The concept of DCP by He et al. [14] produces artifacts at times. Hence, He et al. [15] proposed guided image filter (GIF) for refining DCP to remove artifacts. The assumption for GIF is, the GIF output is a linear transform of the guidance image, i.e., the filtered output is a scaled and translated version of the guidance image in a local window \(w_i\)
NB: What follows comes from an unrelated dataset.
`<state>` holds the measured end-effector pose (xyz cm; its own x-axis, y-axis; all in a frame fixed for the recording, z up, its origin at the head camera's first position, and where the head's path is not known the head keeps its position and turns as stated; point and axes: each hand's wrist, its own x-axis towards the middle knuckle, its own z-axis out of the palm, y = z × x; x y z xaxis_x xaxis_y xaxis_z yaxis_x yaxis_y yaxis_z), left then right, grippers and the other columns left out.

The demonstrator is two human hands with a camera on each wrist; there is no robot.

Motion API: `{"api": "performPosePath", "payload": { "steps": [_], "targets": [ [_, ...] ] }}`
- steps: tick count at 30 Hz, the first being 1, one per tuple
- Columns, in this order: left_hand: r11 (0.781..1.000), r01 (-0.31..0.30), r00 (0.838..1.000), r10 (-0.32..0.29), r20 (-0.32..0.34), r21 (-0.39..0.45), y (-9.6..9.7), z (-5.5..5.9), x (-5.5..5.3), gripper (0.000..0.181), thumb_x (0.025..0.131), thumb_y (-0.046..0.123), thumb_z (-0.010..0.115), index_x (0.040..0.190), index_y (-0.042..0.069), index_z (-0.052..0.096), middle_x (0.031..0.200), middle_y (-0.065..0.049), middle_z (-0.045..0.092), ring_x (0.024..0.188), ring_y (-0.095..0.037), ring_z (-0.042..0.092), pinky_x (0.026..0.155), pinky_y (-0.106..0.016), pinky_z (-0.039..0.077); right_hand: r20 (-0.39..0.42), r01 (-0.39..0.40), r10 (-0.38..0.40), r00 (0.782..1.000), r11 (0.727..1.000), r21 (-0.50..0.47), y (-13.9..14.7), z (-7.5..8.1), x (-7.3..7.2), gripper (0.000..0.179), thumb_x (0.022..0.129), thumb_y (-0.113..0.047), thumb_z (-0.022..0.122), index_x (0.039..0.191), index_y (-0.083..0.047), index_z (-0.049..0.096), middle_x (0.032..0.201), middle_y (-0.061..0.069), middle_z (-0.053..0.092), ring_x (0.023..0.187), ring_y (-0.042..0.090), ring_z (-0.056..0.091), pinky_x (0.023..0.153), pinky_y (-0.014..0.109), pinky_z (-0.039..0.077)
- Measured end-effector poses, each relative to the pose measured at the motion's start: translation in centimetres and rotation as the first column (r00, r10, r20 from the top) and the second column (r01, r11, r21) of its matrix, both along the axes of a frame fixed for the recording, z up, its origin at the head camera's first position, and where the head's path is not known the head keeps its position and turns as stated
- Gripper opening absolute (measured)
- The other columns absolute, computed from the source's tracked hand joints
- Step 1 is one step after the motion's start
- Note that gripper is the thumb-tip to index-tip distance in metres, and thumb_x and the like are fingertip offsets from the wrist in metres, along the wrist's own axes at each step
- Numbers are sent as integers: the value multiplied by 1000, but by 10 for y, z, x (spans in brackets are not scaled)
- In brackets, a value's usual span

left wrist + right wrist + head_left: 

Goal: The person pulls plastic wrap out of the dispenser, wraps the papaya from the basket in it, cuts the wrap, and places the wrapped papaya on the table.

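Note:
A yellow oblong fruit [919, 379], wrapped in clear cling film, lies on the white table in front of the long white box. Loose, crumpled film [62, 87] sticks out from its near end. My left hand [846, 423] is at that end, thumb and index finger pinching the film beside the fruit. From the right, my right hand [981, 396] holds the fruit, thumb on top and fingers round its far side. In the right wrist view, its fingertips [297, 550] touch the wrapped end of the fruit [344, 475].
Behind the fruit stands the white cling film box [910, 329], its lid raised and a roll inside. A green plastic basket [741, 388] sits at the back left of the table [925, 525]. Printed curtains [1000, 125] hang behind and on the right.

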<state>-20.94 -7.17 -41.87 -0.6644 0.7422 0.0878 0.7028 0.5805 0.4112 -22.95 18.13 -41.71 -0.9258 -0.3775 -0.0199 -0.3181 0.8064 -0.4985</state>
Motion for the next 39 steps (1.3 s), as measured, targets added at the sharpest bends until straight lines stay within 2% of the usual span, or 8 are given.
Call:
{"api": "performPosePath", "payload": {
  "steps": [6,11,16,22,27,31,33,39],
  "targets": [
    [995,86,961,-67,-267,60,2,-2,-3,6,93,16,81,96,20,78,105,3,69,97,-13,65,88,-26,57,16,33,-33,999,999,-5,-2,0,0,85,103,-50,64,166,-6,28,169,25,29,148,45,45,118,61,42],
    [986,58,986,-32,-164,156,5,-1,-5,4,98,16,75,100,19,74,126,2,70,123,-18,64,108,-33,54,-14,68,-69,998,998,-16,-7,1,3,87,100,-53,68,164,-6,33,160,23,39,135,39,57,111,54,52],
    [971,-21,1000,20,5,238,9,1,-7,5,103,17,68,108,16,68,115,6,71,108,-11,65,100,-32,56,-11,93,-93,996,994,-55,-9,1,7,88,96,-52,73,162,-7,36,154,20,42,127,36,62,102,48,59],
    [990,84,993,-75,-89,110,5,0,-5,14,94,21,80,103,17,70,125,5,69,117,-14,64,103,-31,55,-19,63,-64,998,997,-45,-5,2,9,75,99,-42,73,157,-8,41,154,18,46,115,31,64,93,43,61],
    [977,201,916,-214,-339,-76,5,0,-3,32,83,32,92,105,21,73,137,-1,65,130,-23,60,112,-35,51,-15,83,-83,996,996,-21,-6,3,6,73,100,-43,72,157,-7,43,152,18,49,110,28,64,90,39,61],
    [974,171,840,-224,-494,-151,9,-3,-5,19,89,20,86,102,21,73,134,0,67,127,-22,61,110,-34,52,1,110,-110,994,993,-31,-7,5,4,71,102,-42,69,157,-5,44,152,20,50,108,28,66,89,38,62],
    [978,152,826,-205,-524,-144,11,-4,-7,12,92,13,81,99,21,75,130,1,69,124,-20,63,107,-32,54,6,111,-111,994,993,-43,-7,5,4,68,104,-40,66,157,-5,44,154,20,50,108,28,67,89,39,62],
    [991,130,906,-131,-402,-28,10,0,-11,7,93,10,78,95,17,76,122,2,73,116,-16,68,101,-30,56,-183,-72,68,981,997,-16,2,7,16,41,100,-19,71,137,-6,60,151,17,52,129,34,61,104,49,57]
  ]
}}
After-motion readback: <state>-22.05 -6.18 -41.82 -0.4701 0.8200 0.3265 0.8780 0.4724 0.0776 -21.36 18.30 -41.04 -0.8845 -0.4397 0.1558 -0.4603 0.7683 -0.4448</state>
$$\begin{aligned} P(x)=a_{i} G(x)+b_{i}, \quad {\hbox {for all}} \;{x\in w_{i}} \end{aligned}$$
(7)

where x is the pixel location, \((a_i, b_i)\) are constant coefficients in \(w_i\), G is the guidance image, P is the filtered output and \(w_i\) is the patch centered at pixel i. In this method, the dark channel image [\(I_{\mathrm{DC}}\) from (5)] is taken as the guidance image, G. To determine the coefficients \((a_i, b_i)\), the output P is modeled as,

$$\begin{aligned} P(x)=Q(x)-n(x) \end{aligned}$$
(8)

where Q is filtering input (DCP) and n is the unwanted components or the noise. A solution is needed to minimize the difference between P and Q and maintain the relation of Eq. (7). So, a cost function is calculated in the window \(w_i\) given by,

$$\begin{aligned} E(a_i,b_i)=\sum _{x\in w_{i}}((a_{i} G(x)+b_{i}-Q(x))^2+\epsilon a_i^2) \end{aligned}$$
(9)

where \(\epsilon \) is a regularization parameter. Hence, we can get the values of \((a_i,b_i)\) by minimizing the cost function (E). After calculating the \((a_i,b_i)\), the optimal value for GIF output, P is calculated by,

$$\begin{aligned} P(x)=\bar{a_{i}} G(x)+\bar{b_{i}}, \quad {\hbox {for all}} \;{x\in w_{i}} \end{aligned}$$
(10)

where \((\bar{a_{i}},\bar{b_{i}})\) are the average value of \((a_i,b_i)\) in the window \(w_i\) (typically \(w_i=20\times 20\)). The output of GIF (P) is used to obtain the transmission map using Eq. (4) and the defogged image is recovered from Eq. (1).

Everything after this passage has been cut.